The Police Federation said much of the operational proposals outlined by the PSNI "made sound sense".
"It is important that the service modernises and has the ability to adapt to changing circumstances," Mr Lindsay said.
"As clearly outlined by the Chief Constable, this cannot be a name change or a change in the crest as that is set in law.
"There was hard-won political consensus, and considerable internal pain, around the crest when it was introduced. That fact should not be lost.
"We accept that this is an attempt to provide more operationally practical uniforms for officers and greater visibility for vehicles. In fact, the vehicle livery is more in line with what is seen in all other parts of the United Kingdom.
"Altering the crest by removing the name from it is proving problematic. I believe this is inappropriate and it is a view that we will convey during the formal consultation and implementation phase.
"Since the unveiling of the new-look branding, the PFNI is aware of some officers who expressed concern about the removal of the name from the crest that will more frequently be seen in public."
The Policing Board said it was briefed on the proposals at a meeting in May. It said there would be no change to the service's crest or name and will receive a report on the consultation exercise and the associated costs. The Police Federation and Justice Minister have also been briefed.
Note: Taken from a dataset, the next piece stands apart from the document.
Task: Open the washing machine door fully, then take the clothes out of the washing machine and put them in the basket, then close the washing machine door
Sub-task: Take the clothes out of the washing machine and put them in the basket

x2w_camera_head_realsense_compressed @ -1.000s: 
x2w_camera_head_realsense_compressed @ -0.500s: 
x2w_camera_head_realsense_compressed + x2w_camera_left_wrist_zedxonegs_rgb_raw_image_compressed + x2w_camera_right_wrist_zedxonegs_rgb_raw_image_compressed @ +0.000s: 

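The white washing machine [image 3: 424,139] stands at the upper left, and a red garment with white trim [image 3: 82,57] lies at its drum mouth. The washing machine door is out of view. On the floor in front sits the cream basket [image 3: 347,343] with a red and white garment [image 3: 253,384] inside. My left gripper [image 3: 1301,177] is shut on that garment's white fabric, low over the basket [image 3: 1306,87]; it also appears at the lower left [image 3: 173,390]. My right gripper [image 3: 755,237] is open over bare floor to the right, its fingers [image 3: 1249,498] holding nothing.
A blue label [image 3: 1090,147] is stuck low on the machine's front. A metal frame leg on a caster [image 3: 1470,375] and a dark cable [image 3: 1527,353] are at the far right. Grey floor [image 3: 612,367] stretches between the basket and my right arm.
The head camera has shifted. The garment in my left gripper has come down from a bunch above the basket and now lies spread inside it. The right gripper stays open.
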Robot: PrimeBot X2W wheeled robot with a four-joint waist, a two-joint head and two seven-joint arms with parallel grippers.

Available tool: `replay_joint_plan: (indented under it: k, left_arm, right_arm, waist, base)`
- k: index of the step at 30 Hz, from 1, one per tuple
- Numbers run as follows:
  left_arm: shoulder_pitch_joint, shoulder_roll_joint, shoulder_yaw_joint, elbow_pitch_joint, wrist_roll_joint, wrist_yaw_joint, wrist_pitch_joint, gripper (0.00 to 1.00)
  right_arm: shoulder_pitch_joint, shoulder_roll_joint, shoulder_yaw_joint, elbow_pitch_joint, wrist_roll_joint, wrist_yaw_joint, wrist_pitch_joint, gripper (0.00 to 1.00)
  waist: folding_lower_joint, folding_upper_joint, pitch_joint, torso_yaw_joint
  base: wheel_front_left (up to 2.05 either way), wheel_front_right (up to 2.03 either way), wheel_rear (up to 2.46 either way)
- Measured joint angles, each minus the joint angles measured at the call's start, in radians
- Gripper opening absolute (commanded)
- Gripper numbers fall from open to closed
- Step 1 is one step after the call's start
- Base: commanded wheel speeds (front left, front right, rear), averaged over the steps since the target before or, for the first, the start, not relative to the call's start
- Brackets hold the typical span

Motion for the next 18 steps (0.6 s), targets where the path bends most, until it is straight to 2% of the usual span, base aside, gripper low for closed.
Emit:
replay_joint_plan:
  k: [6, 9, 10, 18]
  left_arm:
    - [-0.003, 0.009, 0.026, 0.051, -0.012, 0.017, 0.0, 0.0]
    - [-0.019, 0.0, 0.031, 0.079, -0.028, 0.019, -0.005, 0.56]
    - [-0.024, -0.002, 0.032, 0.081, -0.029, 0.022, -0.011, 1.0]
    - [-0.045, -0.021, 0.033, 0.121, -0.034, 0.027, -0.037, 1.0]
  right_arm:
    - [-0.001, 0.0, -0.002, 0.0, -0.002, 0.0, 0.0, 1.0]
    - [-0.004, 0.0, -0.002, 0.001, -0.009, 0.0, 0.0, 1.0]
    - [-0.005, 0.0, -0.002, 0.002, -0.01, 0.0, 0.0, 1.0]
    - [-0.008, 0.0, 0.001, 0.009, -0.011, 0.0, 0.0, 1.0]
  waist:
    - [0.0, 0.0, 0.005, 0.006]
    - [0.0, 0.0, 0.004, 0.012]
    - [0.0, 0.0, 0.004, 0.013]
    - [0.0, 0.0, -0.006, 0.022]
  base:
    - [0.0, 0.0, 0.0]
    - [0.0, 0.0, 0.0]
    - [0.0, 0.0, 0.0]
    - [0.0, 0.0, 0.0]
Former PSNI assistant chief constable Alan McQuillan said the name and crest of the PSNI was enshrined in law and that could not be changed without the Justice Minister setting in process a change to the law.
"The issue of the crest was a very finely negotiated political agreement between the unionist parties then involved and the nationalist parties then involved - essentially the UUP and SDLP," Mr McQuillan told the BBC Nolan show.
"I think there is a desire to be representative to all people and the argument, I think - this is my supposition - is that 'Northern Ireland' is seen by the more republican element in our society as a term they will not use, therefore 'NI' can be Northern Ireland or the north or Ireland and therefore it is acceptable to all."
SDLP Policing Board member Dolores Kelly said there was "nothing to be frightened of" and the consultation responses would be fully considered.
"I think some people are messing about a bit," she said.
"There is no politicking, PSNI, the crest is enshrined in law."
The UUP said omitting 'Northern Ireland' was a mistake and pointed out the St Patrick's cross should be red and not green.
A party spokesman added: "Any rebranding exercise would need to be very carefully explained and be supported by very good reasons indeed."